Who pays business rates?

The main occupier of the property is responsible for paying business rates; this is usually the owner or the leaseholder. If you use a building for a non-domestic purpose, you have to pay these rates. If you work from home, you may have to pay business rates on the area of the house that is used for work purposes. If a room of your house has been adapted purely for work purposes, e.g. if you have turned your spare bedroom into beauty salon, you will have to pay business rates.

Calculating your business rates

A bill will be sent to the property used for your business, addressed to the person responsible for paying it. However, you may want to check you’re paying the right amount or plan your financial year in a new property and you may be unsure of the business rates, knowing how to calculate your business rates can be useful.

The council multiply the rateable value of your property by a multiplier known as poundage. These are reviewed every year by the government due to inflation. To calculate your business rates:

• Search for your rateable value by postcode using the Valuation Office Agency.
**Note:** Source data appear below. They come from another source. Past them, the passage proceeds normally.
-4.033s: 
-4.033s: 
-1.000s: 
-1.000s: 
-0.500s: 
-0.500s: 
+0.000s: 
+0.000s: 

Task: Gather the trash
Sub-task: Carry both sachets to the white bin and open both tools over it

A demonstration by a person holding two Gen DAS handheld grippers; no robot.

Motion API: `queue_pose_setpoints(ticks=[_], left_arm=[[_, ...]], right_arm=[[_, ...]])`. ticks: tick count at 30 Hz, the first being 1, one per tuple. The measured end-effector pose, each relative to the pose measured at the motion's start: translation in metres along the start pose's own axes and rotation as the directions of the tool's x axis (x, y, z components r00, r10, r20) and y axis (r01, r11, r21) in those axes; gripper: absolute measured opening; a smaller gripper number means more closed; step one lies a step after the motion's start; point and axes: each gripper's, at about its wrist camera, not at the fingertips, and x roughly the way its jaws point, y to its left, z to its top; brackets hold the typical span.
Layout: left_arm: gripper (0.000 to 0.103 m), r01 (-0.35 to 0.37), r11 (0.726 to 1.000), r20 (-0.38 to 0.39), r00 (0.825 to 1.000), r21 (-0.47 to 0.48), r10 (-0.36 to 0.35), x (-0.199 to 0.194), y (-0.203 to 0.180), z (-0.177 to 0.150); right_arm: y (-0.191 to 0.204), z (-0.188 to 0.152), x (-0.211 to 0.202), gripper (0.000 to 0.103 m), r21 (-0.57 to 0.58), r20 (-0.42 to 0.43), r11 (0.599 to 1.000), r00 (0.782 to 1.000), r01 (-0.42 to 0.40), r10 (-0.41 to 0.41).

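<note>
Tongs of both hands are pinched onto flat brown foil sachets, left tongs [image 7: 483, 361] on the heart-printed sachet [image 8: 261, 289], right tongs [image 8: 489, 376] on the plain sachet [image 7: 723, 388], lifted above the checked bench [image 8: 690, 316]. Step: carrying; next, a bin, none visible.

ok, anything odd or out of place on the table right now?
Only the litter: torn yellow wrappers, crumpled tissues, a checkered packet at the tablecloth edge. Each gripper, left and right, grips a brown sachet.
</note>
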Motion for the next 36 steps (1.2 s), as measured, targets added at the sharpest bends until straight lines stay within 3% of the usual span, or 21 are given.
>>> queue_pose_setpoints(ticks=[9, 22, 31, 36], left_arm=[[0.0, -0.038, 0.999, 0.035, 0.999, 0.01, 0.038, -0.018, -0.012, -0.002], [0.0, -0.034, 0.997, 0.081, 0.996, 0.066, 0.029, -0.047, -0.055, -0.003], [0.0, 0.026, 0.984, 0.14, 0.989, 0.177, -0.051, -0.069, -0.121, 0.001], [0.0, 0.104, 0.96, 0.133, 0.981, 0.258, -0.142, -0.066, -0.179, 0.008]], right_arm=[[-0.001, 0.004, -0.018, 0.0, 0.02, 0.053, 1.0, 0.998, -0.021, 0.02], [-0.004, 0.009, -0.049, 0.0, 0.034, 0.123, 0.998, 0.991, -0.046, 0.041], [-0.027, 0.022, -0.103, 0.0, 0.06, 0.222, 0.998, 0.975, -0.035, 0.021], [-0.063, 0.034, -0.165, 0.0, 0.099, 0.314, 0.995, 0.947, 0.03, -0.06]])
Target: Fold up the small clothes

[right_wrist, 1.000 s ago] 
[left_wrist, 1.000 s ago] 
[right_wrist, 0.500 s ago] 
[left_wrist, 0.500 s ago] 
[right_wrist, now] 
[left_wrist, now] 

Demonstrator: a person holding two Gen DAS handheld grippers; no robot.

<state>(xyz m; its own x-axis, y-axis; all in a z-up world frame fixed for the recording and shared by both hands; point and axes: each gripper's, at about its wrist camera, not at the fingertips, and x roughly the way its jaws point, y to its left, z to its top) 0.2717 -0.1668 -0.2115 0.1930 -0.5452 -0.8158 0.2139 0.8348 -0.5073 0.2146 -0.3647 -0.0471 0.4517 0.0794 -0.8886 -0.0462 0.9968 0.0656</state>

• Find the correct multiplier for the size of your business and location and ensure it is the current multiplier by checking here

• Now using these details multiply your rateable value with the correct multiplier.

Who doesn’t need to pay business rates?

Certain buildings are exempt from business rates, such as farm buildings and land, fish farms, buildings used for training or welfare of disabled people and places of public religious worship. If your business is empty for the first three months you become exempt from business rates, warehouse and industrial properties are exempt for six months.

 Small business rate relief

When your business rate is below £15,000 your business may qualify for small business relief rate (SBRR). If you occupy only one business property or the second property value is less than £2,200 you can still claim SBRR. If this applies to your business you can apply to your local authority, if your business rateable value is less than £5,000 you can qualify for up to 50% relief. Talk to your local council for more information.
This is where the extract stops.